Congrats to the Fiction Winners of the 2013 John V. Hicks Award!

2013 John V. Hick Manuscript Award winner
Linda Biasotto  
© SB
Three great fiction writers — Linda Biasotto, Lisa Guenther and Marlis Wesseler — were honoured this weekend as winners of the 2013 Saskatchewan Writers' Guild's John V. Hicks Manuscript Awards.

(Past Hicks Awards have also honoured writers of poetry, memoir, drama and literary non-fiction.)
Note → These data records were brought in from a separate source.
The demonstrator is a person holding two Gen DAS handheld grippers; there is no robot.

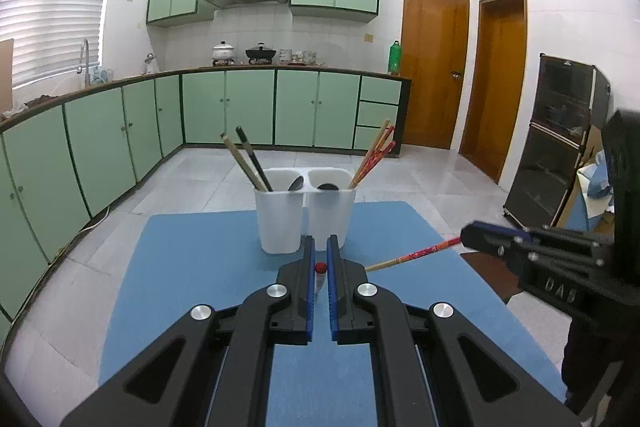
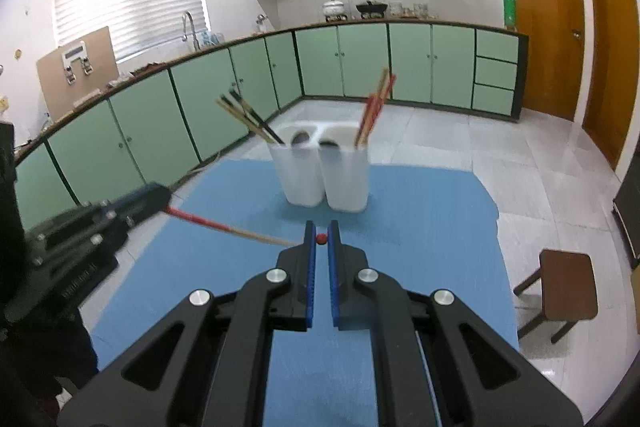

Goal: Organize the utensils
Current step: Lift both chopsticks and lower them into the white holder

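Note:
A white two-compartment utensil holder [image 1: 304, 215] [image 2: 324, 171] stands on a blue mat [image 1: 200, 267] [image 2: 420, 219]. Its left cup holds dark and wooden chopsticks [image 1: 248, 159] [image 2: 248, 119], its right cup red patterned chopsticks [image 1: 374, 155] [image 2: 376, 107]; a dark spoon bowl shows in each cup. My left gripper [image 1: 320, 247] is shut on a thin red-tipped chopstick [image 1: 320, 269], seen end-on, and also appears in the right wrist view [image 2: 160, 201]. My right gripper [image 2: 321, 230] is shut on a red-tipped chopstick [image 2: 321, 238]; in the left wrist view [image 1: 470, 233] it holds a red patterned chopstick [image 1: 416, 253] above the mat.
Green cabinets [image 1: 120, 131] run along the left and back. A dark glass-front cabinet [image 1: 552, 147] stands at the right. A brown stool [image 2: 564, 287] stands on the tiled floor right of the table. Wooden doors [image 1: 434, 63] are at the back right.

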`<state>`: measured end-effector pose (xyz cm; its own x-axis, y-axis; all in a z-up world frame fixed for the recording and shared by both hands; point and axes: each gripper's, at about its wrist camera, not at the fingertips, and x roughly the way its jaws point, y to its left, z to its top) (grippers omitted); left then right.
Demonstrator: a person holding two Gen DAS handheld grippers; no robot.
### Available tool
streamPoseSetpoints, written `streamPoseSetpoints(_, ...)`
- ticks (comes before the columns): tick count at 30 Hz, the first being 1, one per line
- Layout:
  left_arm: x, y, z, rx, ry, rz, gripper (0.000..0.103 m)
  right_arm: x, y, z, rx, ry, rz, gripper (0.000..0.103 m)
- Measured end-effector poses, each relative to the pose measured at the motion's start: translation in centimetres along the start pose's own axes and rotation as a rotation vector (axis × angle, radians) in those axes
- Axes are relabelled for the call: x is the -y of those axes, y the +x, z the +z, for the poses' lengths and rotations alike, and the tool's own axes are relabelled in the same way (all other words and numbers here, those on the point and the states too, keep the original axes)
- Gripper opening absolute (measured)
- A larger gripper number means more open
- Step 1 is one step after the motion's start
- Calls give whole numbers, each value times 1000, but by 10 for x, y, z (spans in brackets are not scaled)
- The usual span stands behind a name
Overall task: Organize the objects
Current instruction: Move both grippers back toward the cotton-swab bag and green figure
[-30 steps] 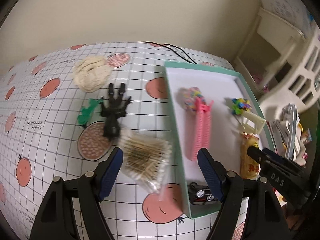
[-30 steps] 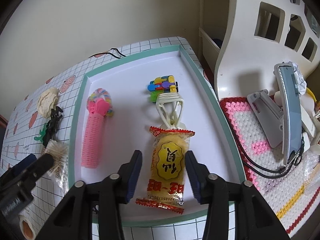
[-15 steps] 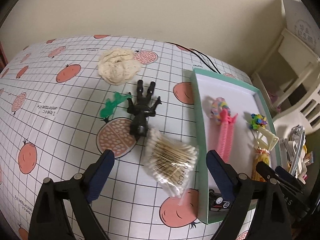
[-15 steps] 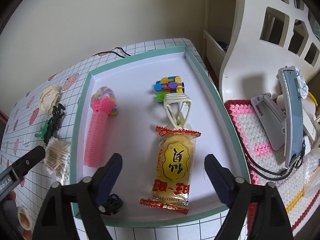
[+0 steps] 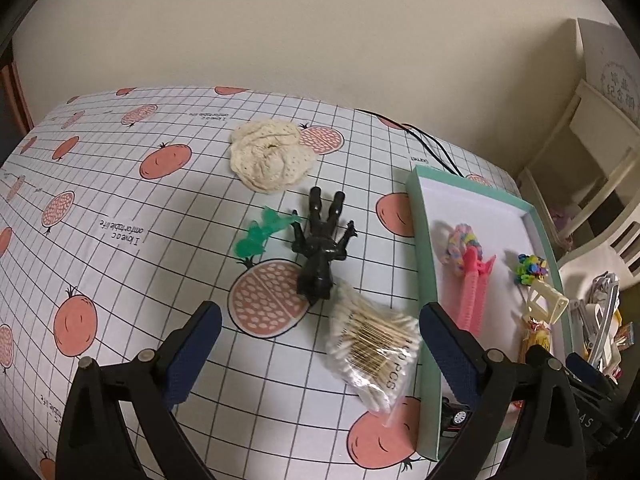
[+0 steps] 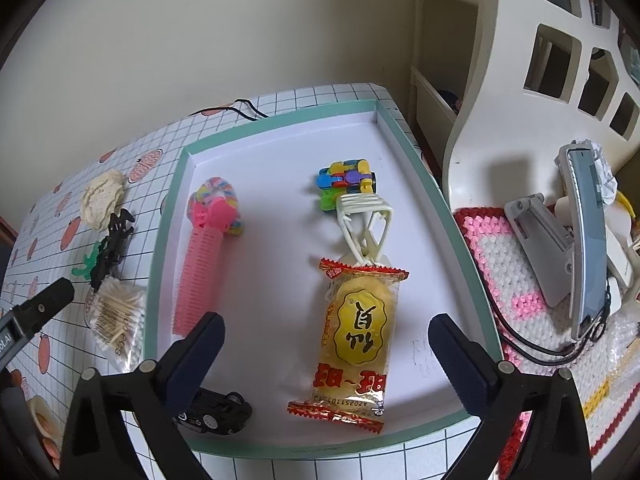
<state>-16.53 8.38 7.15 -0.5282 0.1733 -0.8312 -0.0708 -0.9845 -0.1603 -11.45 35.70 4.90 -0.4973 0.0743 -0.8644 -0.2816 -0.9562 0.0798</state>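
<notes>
A: Start big; what holds everything?

B: The tablecloth (image 5: 120,208), then the teal-rimmed tray (image 5: 416,216) on its right part; in the tray lie a pink comb (image 6: 202,264), a yellow snack packet (image 6: 358,340), a cream clip (image 6: 362,220), a toy car (image 6: 218,410) and a small bright block toy (image 6: 346,178).

A: And what's left outside it?

B: A crochet doily (image 5: 270,158), a bag of cotton swabs (image 5: 374,346), a black figure (image 5: 322,254) and a green scrap (image 5: 260,232); all on the cloth, left of the tray.

A: Which gripper is nearer the swabs?

B: The left gripper (image 5: 320,344), I'd judge; the bag lies just ahead between its fingers, toward the right one, long axis slanting down to the right, the swabs crosswise; its jaws stand wide apart, holding nothing.

A: The other?

B: The right gripper (image 6: 326,356) hangs over the tray, spread wide either side of the snack packet, gripping nothing.
</notes>
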Motion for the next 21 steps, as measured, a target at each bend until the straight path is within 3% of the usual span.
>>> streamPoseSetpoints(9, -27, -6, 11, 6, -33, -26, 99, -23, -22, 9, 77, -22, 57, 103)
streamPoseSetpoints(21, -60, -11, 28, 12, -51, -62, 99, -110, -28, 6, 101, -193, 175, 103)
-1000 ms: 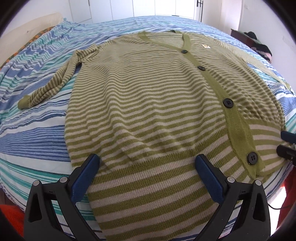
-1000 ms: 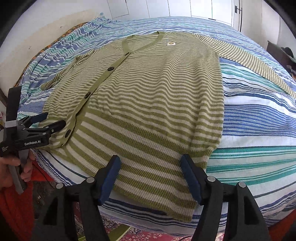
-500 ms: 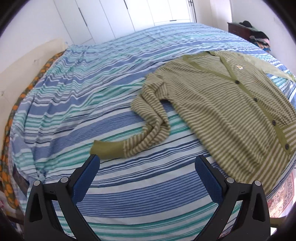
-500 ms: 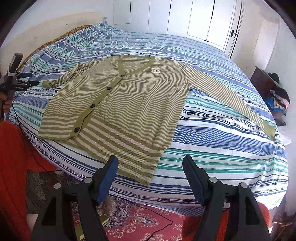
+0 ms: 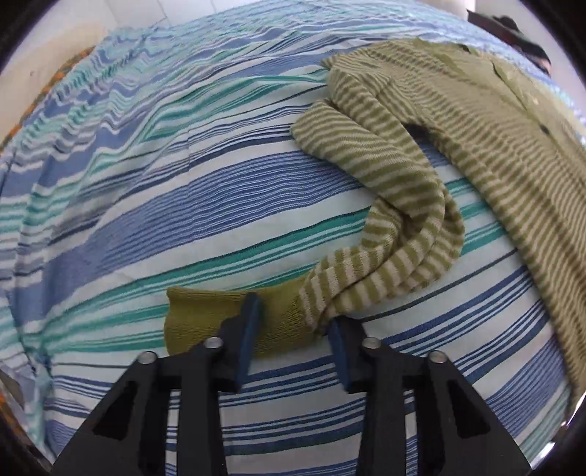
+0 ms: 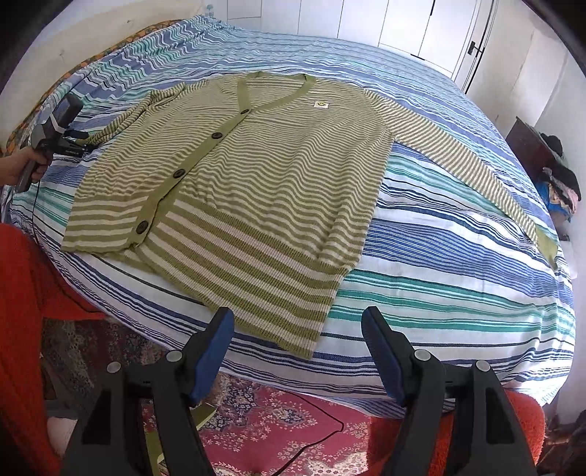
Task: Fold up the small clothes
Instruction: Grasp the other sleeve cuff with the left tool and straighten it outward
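Observation:
A green-and-cream striped cardigan [image 6: 256, 164] lies flat and buttoned on the striped bed [image 6: 457, 256]. Its left sleeve [image 5: 384, 183] curls toward me in the left wrist view and ends in a plain green cuff [image 5: 205, 315]. My left gripper [image 5: 293, 318] points down at that cuff. Its jaws are closing, and the cuff lies flat between them with a gap still showing. In the right wrist view a hand holds the left gripper [image 6: 58, 142] at the bed's left side. My right gripper [image 6: 298, 318] hangs open above the bed's near edge, by the cardigan's hem, with nothing between its fingers.
The cardigan's other sleeve [image 6: 476, 164] stretches straight out to the right across the bed. A patterned red rug [image 6: 274, 421] covers the floor below the bed's edge. A dark dresser piled with clothes [image 6: 549, 164] stands at the right. White wardrobe doors [image 6: 403, 29] line the far wall.
My left gripper swung from the cardigan's hem over to the left sleeve and came down on the cuff, and its jaws narrowed. My right gripper rose and drew back, so more of the bed shows.

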`<act>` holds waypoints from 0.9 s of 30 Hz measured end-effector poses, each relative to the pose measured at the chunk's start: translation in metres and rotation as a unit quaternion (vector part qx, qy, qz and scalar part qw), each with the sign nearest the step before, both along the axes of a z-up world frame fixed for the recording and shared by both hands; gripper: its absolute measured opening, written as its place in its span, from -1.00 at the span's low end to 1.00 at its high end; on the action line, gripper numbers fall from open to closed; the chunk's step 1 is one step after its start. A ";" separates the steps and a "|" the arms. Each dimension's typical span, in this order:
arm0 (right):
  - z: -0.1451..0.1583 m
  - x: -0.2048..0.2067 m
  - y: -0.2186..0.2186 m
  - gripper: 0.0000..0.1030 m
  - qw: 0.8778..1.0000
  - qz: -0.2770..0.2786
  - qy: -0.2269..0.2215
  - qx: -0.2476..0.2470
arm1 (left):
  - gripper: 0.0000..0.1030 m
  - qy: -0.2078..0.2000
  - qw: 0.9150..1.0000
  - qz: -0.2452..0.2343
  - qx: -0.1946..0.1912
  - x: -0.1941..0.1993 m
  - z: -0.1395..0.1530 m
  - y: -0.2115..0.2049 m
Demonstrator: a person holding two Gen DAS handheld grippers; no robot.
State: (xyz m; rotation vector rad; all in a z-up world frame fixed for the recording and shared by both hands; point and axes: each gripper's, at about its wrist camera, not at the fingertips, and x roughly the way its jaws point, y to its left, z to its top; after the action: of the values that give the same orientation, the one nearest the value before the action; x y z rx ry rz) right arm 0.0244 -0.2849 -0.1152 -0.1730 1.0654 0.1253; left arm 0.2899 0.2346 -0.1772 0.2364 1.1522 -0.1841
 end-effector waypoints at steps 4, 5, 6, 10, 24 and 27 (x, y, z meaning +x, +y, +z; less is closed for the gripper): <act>-0.001 0.001 0.004 0.39 1.000 0.007 -0.002 -0.004 | -0.84 0.028 0.987 0.042 -0.151 -0.014 0.042 0.024; -0.001 0.002 0.004 0.39 1.000 0.008 -0.003 -0.002 | -0.84 0.034 0.978 0.049 -0.197 -0.022 0.057 0.030; -0.002 0.002 0.004 0.39 1.000 0.008 -0.002 -0.001 | -0.84 0.039 0.964 0.062 -0.256 -0.030 0.072 0.038; -0.008 0.004 0.005 0.39 1.000 0.012 0.013 0.005 | -0.68 0.056 0.839 0.229 -0.490 -0.044 0.090 0.101; -0.011 -0.006 0.022 0.39 0.999 0.050 0.013 -0.018 | 0.60 0.002 0.879 0.331 -0.342 -0.098 0.042 0.157; -0.015 -0.005 0.030 0.39 0.997 0.067 0.018 -0.026 | 0.60 0.023 0.906 0.285 -0.313 -0.095 0.035 0.134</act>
State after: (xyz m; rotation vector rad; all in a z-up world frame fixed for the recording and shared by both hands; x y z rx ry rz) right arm 0.0199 -0.2550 -0.1299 -0.2906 1.0925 0.2216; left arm 0.1945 0.3688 -0.1424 -0.6758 1.1067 -0.0317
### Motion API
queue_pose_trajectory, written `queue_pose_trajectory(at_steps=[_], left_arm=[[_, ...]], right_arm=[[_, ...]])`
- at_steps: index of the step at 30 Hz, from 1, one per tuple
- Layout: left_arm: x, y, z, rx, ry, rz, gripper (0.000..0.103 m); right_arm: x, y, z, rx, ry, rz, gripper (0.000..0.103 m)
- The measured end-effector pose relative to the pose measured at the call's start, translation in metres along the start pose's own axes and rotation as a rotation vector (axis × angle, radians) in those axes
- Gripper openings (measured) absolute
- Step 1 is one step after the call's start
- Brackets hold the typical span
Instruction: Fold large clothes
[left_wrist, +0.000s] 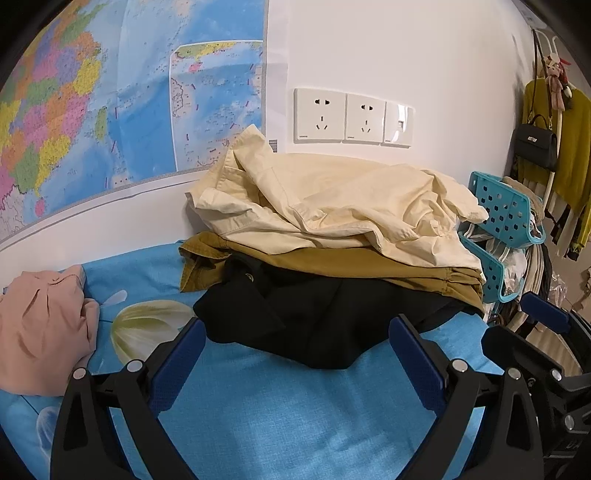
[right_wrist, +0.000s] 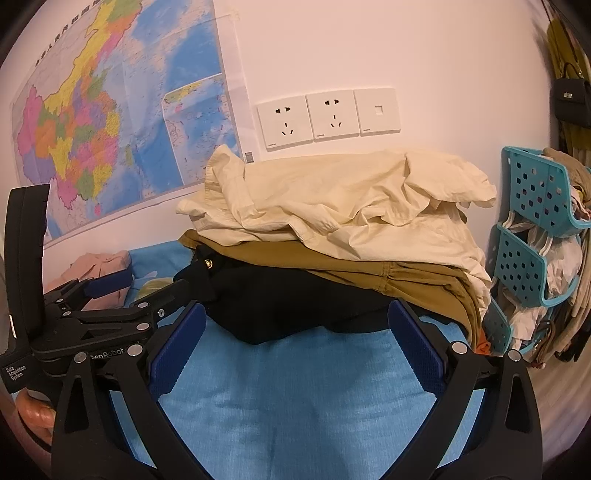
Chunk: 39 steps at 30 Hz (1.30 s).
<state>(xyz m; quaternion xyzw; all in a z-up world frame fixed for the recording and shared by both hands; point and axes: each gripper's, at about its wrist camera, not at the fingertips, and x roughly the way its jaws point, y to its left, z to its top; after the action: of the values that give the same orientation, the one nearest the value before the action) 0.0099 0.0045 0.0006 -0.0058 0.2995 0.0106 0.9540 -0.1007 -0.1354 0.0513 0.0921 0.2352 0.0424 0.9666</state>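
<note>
Cream shirt (left_wrist: 332, 206) tops mustard garment (left_wrist: 351, 264) and black garment (left_wrist: 314, 317) on blue sheet (left_wrist: 280, 413). I note left gripper (left_wrist: 295, 343), right gripper (right_wrist: 297, 332) both spread wide, empty.

My left wrist camera looks forward along my left gripper (left_wrist: 295, 365), low over the blue bedsheet (left_wrist: 280, 417), facing the wall with the map (left_wrist: 110, 96) and sockets (left_wrist: 351, 116) — the clothes pile (left_wrist: 325, 229) sits close ahead. My right wrist camera, behind my right gripper (right_wrist: 295, 354), faces the same wall from just beside it. Both share the pile, sockets, map and teal rack (left_wrist: 506, 210) — each catches the other gripper at its edge.
</note>
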Motion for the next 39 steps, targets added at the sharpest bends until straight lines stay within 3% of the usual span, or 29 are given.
queue_pose_trajectory(at_steps=[39], left_arm=[[0.0052, 0.0035, -0.0005, -0.012, 0.002, 0.006, 0.096]], right_arm=[[0.0047, 0.0037, 0.0037, -0.004, -0.003, 0.005, 0.097]])
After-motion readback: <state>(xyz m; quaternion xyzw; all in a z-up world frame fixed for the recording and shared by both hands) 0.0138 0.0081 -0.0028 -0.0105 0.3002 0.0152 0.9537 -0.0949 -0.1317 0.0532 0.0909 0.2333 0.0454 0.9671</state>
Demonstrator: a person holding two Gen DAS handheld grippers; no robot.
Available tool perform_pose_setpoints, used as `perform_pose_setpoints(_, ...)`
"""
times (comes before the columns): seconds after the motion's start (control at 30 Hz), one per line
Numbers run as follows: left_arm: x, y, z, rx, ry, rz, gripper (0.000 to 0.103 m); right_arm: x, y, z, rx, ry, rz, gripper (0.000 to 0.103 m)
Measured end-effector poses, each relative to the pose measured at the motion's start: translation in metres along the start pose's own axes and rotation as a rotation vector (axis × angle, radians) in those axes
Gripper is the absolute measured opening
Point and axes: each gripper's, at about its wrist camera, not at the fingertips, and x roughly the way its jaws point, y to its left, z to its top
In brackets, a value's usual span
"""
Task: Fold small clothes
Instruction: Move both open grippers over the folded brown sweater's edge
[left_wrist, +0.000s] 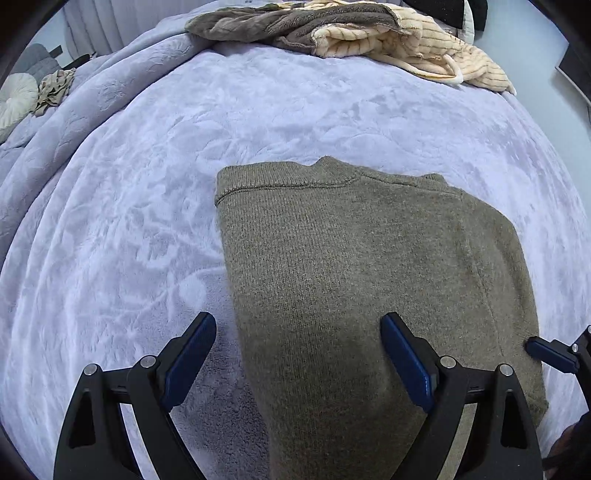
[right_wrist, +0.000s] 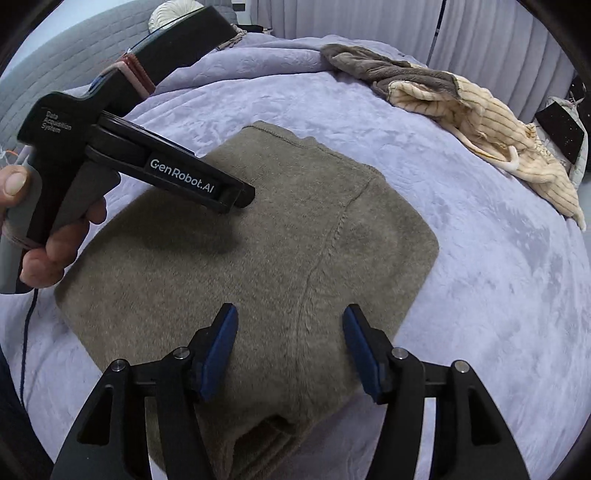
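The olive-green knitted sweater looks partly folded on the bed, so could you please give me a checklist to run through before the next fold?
1. Left gripper open and holding nothing: ok.
2. Right gripper open and holding nothing: ok.
3. Olive-green knitted sweater lies flat on the lavender plush blanket, side edges folded in: ok.
4. Bare blanket around the sweater to fold on: ok; the heap of brown and cream striped fleece clothes lies apart, at the far edge.
5. Near hem smooth: not ok; the right wrist view shows a ribbed fold tucked unevenly under the near end.
6. Layers underneath lie even: cannot tell, hidden.
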Motion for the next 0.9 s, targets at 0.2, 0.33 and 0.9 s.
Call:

Jurors Christine Pountney and Trevor Cole awarded Regina's Linda Biasotto first place with her short story collection, Sweet Life, in recognition of what Pountney calls her "shining talent." Among the jurors' comments on Linda's manuscript:
  • Rare and startling (CP);
  • Flashes of brilliance (TC); 
  • A writer who can thoroughly perform the magic of fiction (CP); 
  • A deep empathy for marginalized characters (TC); 
  • The writing possesses the same anarchic energy and randomness of real events, and is at once perceptive and wise (CP); 
  • Stories that are surprising and illuminating on the level of the sentence, rich in images, and capable of offering compassionate insight into human psychology (CP). 
Linda Biasotto's collection, Sweet Life, has already been picked up by Coteau Books, and is slated for publication in Spring 2014. (Yeah, Linda!!!)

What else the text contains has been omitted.